TASK TO CARRY OUT
Please copy out the entries below exactly, beginning with the line that contains "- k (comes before" and ending with the line that contains "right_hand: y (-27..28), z", and include nothing outside that span.

*** Opening of EXERCISE INPUT ***

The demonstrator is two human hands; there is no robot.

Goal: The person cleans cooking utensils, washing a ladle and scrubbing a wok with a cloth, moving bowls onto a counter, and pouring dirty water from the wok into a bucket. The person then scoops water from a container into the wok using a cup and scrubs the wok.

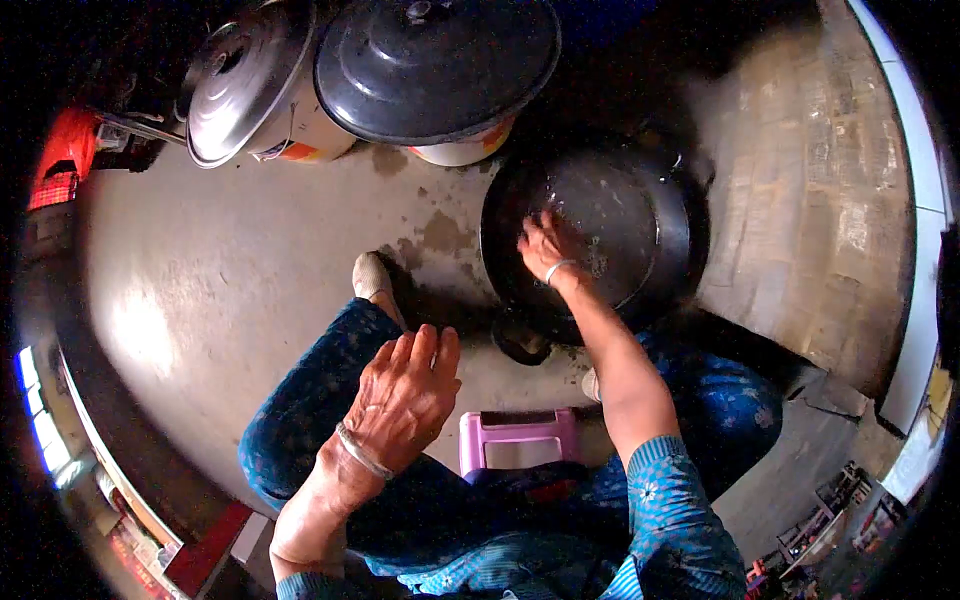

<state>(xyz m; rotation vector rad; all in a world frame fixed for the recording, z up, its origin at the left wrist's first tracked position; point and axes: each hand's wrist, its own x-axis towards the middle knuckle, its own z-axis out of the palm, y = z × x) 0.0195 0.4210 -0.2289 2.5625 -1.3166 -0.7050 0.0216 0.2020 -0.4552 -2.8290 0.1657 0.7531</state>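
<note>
- Nearest the camera, the left hand (405,395) is raised beside the left leg (315,395), back upward; its fingers are loosely bent, side by side and unclenched, with nothing visible in them.
- The wide black pan (692,235) sits on the floor (230,270), ahead and to the right.
- The right hand (547,250) reaches inside its left part, fingers bent downward and slightly parted; I cannot tell whether they touch the bottom or pinch anything.
- The step in hand looks like handwork inside the pan; the next move, I judge, calls for free right fingers low within the rim, the left hand being available to steady it.
- A pink stool (520,432) shows between the legs.
- Beyond the pan, a dark lid (440,75) and a shiny lid (240,85) cover two buckets (462,150).
</note>
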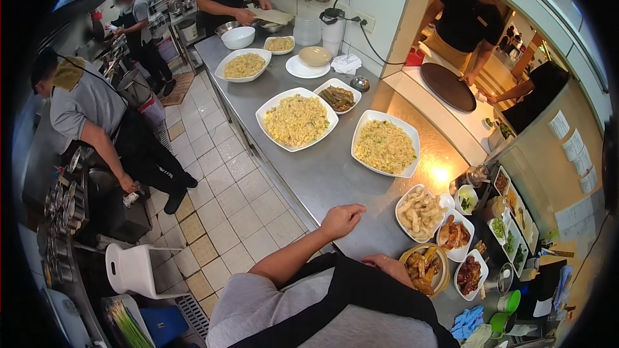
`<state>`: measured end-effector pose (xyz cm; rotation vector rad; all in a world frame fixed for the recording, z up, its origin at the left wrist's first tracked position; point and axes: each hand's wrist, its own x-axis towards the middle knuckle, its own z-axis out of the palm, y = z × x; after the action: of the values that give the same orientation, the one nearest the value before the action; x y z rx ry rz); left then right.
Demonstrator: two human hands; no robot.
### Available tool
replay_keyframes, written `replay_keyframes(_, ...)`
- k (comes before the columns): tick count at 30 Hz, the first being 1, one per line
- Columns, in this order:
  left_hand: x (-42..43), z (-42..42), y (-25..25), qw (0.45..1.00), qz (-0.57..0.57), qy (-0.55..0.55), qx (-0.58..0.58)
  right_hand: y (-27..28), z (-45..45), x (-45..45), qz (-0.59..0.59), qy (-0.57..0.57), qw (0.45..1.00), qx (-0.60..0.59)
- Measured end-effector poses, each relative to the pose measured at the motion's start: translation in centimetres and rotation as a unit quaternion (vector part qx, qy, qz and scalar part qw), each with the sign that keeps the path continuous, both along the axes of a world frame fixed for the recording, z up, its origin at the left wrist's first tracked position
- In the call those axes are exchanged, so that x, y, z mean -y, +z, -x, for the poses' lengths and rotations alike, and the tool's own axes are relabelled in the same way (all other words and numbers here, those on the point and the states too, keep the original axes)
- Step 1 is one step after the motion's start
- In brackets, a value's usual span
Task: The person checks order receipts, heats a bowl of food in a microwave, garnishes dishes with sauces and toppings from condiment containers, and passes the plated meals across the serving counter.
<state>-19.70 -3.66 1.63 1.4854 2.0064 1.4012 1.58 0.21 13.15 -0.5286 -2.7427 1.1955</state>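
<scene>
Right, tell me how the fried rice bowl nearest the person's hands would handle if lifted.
The white bowl looks rigid and probably fairly heavy, being broad and full of rice. It seems unlikely to roll or tip, since it sits wide and flat, but the rice lies near the rim, so tilting could spill some.

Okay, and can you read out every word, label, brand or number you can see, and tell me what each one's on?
No text can be read clearly here.
Paper slips on the wall beside the serving window: too small and blurred.
Larger sheet below them: too faint.
White papers on the counter: any print is too small.
Small chest tag on the person at the window: too small.
</scene>
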Motion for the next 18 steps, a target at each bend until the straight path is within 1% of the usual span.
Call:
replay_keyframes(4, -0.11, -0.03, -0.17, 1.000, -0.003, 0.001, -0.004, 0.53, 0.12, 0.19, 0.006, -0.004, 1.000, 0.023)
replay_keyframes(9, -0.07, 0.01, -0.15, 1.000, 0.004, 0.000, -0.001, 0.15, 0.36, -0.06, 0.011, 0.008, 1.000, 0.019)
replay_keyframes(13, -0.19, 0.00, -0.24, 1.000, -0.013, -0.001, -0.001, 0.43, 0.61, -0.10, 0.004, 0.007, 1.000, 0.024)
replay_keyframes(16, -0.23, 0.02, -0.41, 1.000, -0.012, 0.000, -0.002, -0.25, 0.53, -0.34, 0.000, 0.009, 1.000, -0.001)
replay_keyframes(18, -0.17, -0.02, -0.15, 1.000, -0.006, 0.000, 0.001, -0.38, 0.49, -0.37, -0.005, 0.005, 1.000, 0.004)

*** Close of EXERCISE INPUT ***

WRITTEN REPLY
- k (comes before the columns): tick count at 30 Hz, the first being 1, one per line
- Columns, in this order:
  left_hand: x (-42..43), z (-42..42), y (-25..25), qw (0.45..1.00), qz (-0.57..0.57), qy (-0.55..0.55), qx (-0.58..0.58)
  right_hand: y (-27..28), z (-45..45), x (-45..45), qz (-0.59..0.59), qy (-0.57..0.57), qw (0.45..1.00), qx (-0.60..0.59)

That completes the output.